(Entries taken from a collection)
▶
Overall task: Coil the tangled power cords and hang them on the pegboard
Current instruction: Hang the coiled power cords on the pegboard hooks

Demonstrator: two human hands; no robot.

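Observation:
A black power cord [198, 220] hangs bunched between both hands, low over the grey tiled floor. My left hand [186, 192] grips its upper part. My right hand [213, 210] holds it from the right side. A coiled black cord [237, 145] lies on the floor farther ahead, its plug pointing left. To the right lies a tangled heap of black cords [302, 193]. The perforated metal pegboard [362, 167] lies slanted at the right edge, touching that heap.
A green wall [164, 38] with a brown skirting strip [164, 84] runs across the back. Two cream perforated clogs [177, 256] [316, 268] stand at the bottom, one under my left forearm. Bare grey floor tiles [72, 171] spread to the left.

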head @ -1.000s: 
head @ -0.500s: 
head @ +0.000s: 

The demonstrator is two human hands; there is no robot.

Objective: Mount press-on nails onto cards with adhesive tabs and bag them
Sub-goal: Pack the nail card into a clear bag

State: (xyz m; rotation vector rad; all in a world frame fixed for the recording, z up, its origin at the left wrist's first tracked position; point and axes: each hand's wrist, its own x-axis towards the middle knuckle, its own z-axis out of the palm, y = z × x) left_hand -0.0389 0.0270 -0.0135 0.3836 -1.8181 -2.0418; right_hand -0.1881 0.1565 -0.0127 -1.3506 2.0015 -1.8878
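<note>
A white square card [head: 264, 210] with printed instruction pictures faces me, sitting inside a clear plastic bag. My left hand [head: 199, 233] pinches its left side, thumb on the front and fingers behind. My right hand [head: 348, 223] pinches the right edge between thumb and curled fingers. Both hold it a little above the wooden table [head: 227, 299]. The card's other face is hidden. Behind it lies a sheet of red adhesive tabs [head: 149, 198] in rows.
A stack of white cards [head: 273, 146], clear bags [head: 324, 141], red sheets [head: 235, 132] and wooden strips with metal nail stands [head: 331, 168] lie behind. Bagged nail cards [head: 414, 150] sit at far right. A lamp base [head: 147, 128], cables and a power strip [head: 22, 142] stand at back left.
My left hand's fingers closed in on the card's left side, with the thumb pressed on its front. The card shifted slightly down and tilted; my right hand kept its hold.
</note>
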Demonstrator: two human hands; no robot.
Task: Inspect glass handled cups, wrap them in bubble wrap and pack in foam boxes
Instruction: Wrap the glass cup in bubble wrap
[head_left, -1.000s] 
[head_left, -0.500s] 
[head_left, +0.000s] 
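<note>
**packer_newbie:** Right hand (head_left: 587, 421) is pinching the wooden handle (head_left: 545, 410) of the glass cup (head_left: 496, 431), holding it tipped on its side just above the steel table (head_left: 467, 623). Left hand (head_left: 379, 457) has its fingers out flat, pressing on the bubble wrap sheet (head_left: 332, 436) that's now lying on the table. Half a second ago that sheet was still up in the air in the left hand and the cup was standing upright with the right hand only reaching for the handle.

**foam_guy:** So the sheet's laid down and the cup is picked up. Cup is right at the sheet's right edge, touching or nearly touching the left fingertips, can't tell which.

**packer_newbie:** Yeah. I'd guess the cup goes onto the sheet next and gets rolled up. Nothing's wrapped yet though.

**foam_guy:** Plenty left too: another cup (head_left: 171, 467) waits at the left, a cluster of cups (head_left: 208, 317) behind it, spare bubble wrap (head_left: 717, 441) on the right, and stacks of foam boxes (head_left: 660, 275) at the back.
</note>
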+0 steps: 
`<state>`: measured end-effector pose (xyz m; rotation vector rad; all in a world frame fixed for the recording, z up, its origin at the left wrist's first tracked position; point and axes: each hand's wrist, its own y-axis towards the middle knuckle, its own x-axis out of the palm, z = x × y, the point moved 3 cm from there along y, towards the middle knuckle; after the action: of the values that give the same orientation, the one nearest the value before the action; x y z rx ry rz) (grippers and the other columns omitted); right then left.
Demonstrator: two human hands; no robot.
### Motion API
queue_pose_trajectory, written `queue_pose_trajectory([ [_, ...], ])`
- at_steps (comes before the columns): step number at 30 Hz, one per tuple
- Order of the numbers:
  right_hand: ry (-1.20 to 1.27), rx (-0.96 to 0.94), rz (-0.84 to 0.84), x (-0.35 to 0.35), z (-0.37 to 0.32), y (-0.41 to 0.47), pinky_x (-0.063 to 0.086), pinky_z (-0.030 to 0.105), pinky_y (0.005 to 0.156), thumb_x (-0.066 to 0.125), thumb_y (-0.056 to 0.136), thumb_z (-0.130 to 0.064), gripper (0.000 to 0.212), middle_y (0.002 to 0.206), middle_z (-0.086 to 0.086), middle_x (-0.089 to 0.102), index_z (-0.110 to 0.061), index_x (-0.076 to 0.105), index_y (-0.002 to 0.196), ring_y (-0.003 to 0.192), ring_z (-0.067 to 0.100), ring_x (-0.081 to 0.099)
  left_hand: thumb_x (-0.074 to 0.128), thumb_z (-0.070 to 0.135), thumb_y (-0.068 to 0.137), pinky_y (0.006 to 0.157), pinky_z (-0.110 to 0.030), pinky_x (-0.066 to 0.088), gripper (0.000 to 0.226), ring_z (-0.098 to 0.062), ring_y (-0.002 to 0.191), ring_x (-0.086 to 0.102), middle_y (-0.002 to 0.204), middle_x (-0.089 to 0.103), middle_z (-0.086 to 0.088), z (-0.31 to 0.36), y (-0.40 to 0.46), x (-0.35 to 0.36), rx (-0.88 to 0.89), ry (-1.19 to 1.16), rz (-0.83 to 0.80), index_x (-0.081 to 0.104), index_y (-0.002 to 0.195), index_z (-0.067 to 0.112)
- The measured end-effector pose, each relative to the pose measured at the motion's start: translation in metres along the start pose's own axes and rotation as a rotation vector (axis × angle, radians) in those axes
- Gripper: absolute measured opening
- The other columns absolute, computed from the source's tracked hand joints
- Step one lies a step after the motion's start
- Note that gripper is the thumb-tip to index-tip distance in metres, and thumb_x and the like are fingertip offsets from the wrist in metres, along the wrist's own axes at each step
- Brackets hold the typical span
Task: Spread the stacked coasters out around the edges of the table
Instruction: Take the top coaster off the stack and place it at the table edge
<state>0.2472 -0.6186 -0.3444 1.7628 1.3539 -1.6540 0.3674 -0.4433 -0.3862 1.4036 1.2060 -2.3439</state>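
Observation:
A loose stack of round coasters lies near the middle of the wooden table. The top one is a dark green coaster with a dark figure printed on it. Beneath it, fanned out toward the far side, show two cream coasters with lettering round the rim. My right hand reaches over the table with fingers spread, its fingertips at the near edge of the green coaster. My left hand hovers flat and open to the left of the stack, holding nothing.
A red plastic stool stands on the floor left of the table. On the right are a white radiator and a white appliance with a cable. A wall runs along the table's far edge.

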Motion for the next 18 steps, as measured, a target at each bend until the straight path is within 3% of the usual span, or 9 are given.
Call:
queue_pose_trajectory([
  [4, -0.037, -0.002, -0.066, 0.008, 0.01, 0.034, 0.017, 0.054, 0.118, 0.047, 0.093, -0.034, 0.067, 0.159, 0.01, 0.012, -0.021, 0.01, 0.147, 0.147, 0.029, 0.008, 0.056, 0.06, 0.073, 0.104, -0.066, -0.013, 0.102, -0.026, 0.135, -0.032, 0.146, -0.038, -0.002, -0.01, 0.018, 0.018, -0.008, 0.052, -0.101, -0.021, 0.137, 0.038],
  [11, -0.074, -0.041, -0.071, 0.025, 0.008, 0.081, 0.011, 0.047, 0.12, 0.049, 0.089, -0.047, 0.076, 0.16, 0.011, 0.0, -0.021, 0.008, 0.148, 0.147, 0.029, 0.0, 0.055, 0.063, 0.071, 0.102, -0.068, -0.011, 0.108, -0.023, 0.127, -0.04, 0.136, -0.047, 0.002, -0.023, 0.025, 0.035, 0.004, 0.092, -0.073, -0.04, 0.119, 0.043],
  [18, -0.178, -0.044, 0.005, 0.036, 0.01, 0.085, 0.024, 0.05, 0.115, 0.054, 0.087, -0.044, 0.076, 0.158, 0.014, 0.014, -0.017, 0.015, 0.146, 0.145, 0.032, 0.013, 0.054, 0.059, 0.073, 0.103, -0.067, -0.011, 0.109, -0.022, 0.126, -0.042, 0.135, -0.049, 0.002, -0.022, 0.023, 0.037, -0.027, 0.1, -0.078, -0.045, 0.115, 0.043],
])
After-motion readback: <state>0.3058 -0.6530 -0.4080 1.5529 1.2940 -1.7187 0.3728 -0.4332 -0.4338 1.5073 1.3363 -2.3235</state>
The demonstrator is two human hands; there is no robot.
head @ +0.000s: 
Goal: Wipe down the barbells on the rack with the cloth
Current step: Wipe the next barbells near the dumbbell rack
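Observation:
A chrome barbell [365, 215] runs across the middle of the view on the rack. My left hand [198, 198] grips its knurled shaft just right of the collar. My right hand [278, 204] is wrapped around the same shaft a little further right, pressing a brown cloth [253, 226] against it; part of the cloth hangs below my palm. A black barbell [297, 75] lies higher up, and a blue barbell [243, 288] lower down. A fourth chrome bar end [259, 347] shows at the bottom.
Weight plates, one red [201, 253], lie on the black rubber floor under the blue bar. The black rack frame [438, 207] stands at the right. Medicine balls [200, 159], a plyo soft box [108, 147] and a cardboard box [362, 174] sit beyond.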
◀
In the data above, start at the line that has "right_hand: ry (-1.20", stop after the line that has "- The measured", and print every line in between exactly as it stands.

_RESPONSE BELOW_:
  right_hand: ry (-1.20 to 1.27), rx (-0.96 to 0.94), rz (-0.84 to 0.84), x (-0.35 to 0.35), z (-0.37 to 0.32), y (-0.41 to 0.47), pinky_x (-0.063 to 0.086), pinky_z (-0.030 to 0.105), pinky_y (0.005 to 0.156), thumb_x (-0.066 to 0.125), thumb_y (-0.056 to 0.136), thumb_z (-0.130 to 0.064), gripper (0.000 to 0.212), middle_y (0.002 to 0.206), middle_z (-0.086 to 0.086), middle_x (-0.089 to 0.102), index_z (-0.110 to 0.061), index_x (-0.076 to 0.105), index_y (-0.002 to 0.196), ring_y (-0.003 to 0.192), ring_z (-0.067 to 0.100), ring_x (-0.081 to 0.099)
  left_hand: thumb_x (-0.074 to 0.128), thumb_z (-0.070 to 0.135), thumb_y (-0.068 to 0.137), pinky_y (0.006 to 0.157), pinky_z (-0.110 to 0.030), pinky_x (-0.066 to 0.088), gripper (0.000 to 0.226), ring_z (-0.098 to 0.062), ring_y (-0.002 to 0.191), ring_x (-0.086 to 0.102), middle_y (-0.002 to 0.204), middle_x (-0.089 to 0.103), middle_z (-0.086 to 0.088), z (-0.31 to 0.36), y (-0.40 to 0.46), x (-0.35 to 0.36), rx (-0.88 to 0.89), ry (-1.19 to 1.16), rz (-0.83 to 0.80), index_x (-0.081 to 0.104), index_y (-0.002 to 0.195), index_z (-0.067 to 0.112)
- The measured end-effector pose, each relative to the pose measured at the motion's start: translation in metres along the start pose's own axes and rotation as a rotation vector (axis × angle, radians) in those axes

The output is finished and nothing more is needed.